The following line creates the grid search cross validation object. This object accepts several parameters:
- The classifier (in this case, `cls`, our XGBoost classifier)
- The hyperparameter search space dictionary (`all_params_search`)
- The cross validator that creates train-validation splits (`kf`)
- A verbosity level (set to `1` here to suppress unnecessary output)
- A scoring metric (set to `roc_auc` to use the area under the ROC curve)

In [42]:
# Create the grid search cross validation object
clf = GridSearchCV(cls, all_params_search, cv=kf, verbose=1, scoring='roc_auc')
clf

## Perform grid search

In [44]:
# Fit the grid search cross validation object. This is the line that takes a lot of time!
clf.fit(rescaledfeat, Labels)

Fitting 20 folds for each of 16 candidates, totalling 320 fits


The following cell retrieves the best scoring parameters from all possible combinations in the grid search:

In [46]:
# Get the best parameters from the grid search cross validation object.
clf.best_params_

{'alpha': 0,
 'booster': 'gbtree',
 'colsample_bytree': 0.015,
 'device': 'cpu',
 'eta': 0.07,
 'gamma': 0,
 'grow_policy': 'lossguide',
 'lambda': 4,
 'max_bin': 32,
 'max_depth': 8,
 'min_child_weight': 2,
 'n_estimators': 250,
 'objective': 'binary:logistic',
 'random_state': 42,
 'subsample': 0.95,
 'tree_method': 'hist',
 'verbosity': 0}

The following cel retrieves the best ROC AUC average validation score obtained for the above set of parameters:

In [49]:
# Get the best score from the grid search cross validation object.
clf.best_score_

0.8195

# Verify performance using 200 random cross validation splits

Having identified the optimal combination of parameters (`clf.best_params_`), these parameters are valuated if they perform well on a numerous amount of random cross-validation splits. The following cell defines a loop which creates 200 repeats of K-Fold cross-validation splits, with each of the 200 repeats having 10 folds. For each of the 200 repeats, the average and 10-fold standard deviation of the following metrics are recorded:
- ROC AUC
- accuracy
- F1 score
- precision
- recall


However, because we are using K-Fold as opposed to stratified K-Fold to split the data, there is a risk that we may end up with a bad split that does not contain any examples of one of the two classes in the train or test data; this can occur by random chance. Consequently, our `for` loop contains an inner `while` loop which checks for this condition and discards splits where the train and test do not contain both labels, repeating the iteration until 200 valid repeats are created.

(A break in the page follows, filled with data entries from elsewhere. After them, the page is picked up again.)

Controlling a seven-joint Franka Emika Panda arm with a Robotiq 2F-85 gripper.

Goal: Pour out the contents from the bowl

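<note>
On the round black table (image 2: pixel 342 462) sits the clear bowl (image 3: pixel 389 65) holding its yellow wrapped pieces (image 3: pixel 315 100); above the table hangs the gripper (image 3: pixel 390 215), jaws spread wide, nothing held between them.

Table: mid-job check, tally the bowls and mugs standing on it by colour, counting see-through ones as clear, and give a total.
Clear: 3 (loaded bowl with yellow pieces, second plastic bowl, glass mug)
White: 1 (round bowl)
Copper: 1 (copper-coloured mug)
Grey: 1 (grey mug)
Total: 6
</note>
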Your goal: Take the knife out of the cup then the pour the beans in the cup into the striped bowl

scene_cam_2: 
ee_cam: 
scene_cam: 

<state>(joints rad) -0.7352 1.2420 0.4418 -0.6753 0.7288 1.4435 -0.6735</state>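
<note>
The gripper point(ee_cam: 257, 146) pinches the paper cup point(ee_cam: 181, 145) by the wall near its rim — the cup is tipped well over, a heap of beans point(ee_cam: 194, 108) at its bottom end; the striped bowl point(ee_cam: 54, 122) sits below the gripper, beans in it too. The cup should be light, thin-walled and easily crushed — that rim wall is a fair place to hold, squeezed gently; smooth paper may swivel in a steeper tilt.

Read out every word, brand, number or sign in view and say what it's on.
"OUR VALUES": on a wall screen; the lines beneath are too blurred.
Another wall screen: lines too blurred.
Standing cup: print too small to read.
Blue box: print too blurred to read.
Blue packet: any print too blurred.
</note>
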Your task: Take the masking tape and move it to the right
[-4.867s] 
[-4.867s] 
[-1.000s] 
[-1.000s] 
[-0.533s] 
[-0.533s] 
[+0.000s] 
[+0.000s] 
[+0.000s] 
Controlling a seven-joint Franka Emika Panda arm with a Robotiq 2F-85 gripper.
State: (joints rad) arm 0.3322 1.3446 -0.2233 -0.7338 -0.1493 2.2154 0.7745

Note that running the code below necessitates the fitting of 200*10=2000 models (one for each repeat and split) which is somewhat time consuming.


1. Perform 200 repeated K-Fold cross-validation (10 splits per repeat).
2. Ensure each split has both classes in the dataset.
3. Train an XGBoost model on each training split.
4. Evaluate performance on five metrics (AUC, accuracy, F1-score, precision, recall).
5. Store the mean and standard deviation of the metrics across 200 runs.

In [72]:
# Define some lists to store metric means
all_aucs = []
all_accuracies = []
all_f1s = []
all_precisions = []
all_recalls = []

# Define some lists to store metric standard deviations
all_aucs_std = []
all_accuracies_std = []
all_f1s_std = []
all_precisions_std = []
all_recalls_std = []

# Define the for loop
for i in tqdm(range(200)): # We have 200 repeats
    badsplit = True # initialize badplit to True
    while badsplit: # A loop that runs forever as long as there is a badsplit
        kf = KFold(n_splits=10, shuffle=True) # Create a random K-Fold cross validator with shuffle=True
        splits = list(kf.split(rescaledfeat)) # Split the data and store the splits in a list
        badsplits = [] # Initialize a list to store badsplits
        for j in splits: # A loop that populates badsplits with False or True
            if len(np.unique(Labels[j[1]])) == 2:
                badsplits.append(False) # If there are 2 labels, add False to badsplits
            else:
                badsplits.append(True) # If there aren't 2 labels, add True to badsplts
        badsplit = max(badsplits) # Set badsplit to True if any element in badsplits is True, otherwise False
    # Define some lists to store metrics for this repeat
    aucs = []
    accuracies = []
    f1s = []
    precisions = []
    recalls = []
    # Define a loop to process every one of the 10 CV splits in this repeat
    for s in splits:
        cls = xgb.XGBClassifier(**clf.best_params_) # Define classifier with best params from grid search
        cls.fit(rescaledfeat[s[0]], Labels[s[0]]) # Fit classifier to training data in the split
        preds_proba = cls.predict_proba(rescaledfeat[s[1]])[:,1] # Get the predicted probabilities of each class
        pred_labels = np.where(preds_proba > 0.5, 1, 0) # Assign class labels from probabilities using threshold
        # Calculate metrics and append to lists for this repeat
        auc = sklearn.metrics.roc_auc_score(Labels[s[1]], pred_labels)
        aucs.append(auc)
        accuracy = sklearn.metrics.accuracy_score(Labels[s[1]], pred_labels)
        accuracies.append(accuracy)
        f1 = sklearn.metrics.f1_score(Labels[s[1]], pred_labels)
        f1s.append(f1)
        precision = sklearn.metrics.precision_score(Labels[s[1]], pred_labels)
        precisions.append(precision)
        recall = sklearn.metrics.recall_score(Labels[s[1]], pred_labels)
        recalls.append(recall)
    # Once all splits in this repeat are processed, append the means and standard deviations to global lists
    all_aucs.append(np.mean(aucs))
    all_accuracies.append(np.mean(accuracies))
    all_f1s.append(np.mean(f1s))
    all_precisions.append(np.mean(precisions))
    all_recalls.append(np.mean(recalls))
    all_aucs_std.append(np.std(aucs))
    all_accuracies_std.append(np.std(accuracies))
    all_f1s_std.append(np.std(f1s))
    all_precisions_std.append(np.std(precisions))
    all_recalls_std.append(np.std(recalls))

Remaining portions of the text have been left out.